▶ _ABOUT THIS EXERCISE_
The whole listing is to be printed again exactly.

───── DATASET EXCERPT ─────

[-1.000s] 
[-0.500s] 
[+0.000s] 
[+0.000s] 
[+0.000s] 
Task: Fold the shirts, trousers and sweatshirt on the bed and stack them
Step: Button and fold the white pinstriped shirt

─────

▶ _RESPONSE TO THE TASK_
[-1.000s] 
[-0.500s] 
[+0.000s] 
[+0.000s] 
[+0.000s] 
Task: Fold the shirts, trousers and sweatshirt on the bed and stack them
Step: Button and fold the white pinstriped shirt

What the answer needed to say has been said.